▶ **Exercise brief**: When a line of the entries contains "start", please list that line.

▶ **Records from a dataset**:
_ _ _
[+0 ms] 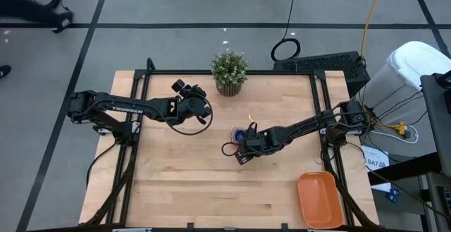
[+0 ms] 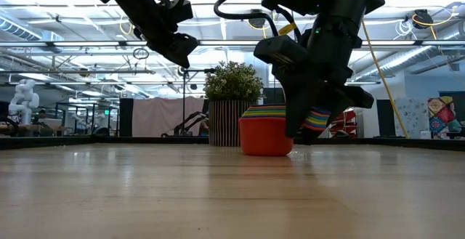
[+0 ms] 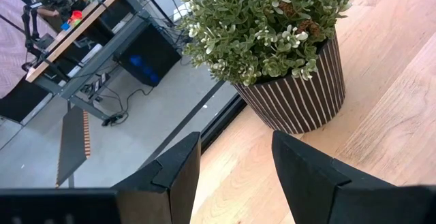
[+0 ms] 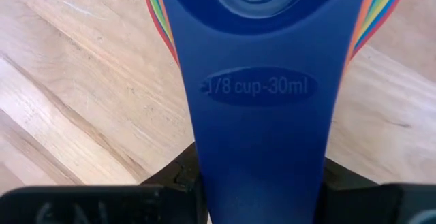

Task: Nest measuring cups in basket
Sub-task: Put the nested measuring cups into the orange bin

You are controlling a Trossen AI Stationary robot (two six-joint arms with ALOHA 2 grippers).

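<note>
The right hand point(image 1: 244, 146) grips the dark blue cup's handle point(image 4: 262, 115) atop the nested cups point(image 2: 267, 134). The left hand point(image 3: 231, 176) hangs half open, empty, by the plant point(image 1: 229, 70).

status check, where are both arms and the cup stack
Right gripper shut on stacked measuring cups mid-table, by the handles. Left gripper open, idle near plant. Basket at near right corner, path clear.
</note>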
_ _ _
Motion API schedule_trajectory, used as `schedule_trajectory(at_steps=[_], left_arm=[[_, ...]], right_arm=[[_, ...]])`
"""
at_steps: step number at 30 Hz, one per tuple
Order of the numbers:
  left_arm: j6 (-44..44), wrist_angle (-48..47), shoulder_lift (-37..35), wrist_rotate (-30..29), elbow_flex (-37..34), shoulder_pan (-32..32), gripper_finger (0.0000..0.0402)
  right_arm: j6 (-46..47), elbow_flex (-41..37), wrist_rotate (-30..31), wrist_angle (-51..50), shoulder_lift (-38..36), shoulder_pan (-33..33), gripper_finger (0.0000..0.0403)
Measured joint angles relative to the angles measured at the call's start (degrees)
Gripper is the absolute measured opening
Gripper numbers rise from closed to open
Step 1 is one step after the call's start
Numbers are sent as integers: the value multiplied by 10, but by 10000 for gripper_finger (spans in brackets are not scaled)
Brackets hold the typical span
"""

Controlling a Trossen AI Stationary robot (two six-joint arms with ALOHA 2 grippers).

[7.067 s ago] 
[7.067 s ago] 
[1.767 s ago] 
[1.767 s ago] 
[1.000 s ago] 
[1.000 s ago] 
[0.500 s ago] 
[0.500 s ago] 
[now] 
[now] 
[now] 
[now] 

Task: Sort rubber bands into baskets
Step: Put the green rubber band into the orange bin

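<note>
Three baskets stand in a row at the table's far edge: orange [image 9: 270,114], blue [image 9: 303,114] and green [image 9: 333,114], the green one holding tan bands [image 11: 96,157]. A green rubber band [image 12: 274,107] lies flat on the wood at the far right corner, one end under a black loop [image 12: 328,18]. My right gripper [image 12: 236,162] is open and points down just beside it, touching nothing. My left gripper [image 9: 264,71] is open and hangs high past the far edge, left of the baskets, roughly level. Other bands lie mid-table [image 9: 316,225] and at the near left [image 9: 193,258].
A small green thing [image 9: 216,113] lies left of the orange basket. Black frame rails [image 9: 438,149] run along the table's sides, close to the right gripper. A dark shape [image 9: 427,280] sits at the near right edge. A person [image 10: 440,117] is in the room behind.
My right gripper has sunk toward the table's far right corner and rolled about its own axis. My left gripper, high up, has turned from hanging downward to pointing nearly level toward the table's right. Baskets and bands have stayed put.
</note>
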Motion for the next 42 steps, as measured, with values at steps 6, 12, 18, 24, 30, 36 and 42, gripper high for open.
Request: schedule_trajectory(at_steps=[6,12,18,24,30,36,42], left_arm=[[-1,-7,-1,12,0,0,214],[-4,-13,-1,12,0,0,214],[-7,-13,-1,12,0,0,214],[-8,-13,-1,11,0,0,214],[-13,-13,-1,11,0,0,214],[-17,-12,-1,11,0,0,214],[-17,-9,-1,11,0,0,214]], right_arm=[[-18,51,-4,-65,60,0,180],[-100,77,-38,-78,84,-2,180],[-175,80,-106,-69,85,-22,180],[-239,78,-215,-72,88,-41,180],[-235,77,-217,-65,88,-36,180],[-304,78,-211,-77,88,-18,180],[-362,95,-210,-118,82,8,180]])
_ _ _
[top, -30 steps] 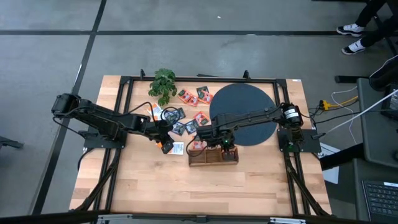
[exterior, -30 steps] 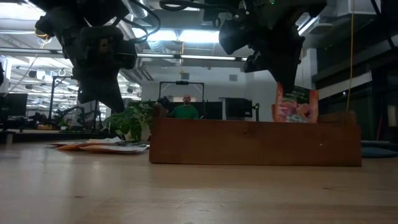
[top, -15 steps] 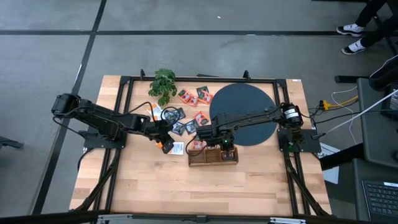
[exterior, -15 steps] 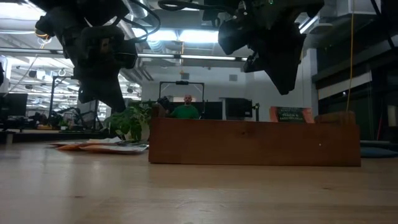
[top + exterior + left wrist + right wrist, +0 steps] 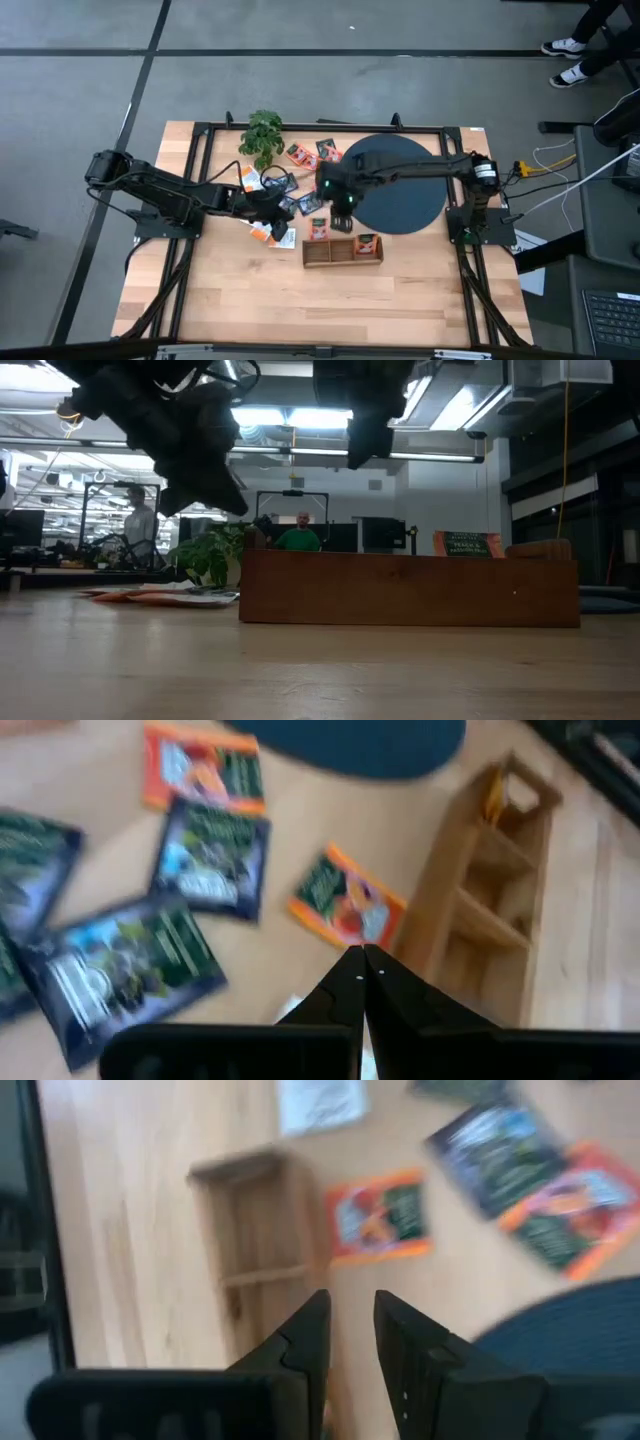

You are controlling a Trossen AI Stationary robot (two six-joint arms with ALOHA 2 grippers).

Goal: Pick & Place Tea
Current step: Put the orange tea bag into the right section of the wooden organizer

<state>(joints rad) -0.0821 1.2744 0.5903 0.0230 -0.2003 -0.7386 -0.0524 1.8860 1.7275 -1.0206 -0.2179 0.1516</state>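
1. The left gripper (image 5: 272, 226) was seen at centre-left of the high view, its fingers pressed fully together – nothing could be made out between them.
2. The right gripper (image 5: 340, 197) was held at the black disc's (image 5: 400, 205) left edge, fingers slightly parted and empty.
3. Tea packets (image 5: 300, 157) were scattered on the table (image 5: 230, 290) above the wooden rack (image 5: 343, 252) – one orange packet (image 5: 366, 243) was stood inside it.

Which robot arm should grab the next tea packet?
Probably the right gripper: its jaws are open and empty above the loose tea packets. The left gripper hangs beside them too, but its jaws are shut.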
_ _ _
▶ **Solution for this task**:
Measured joint angles relative to the angles measured at the call's start (degrees)
Step 1 is one step after the call's start

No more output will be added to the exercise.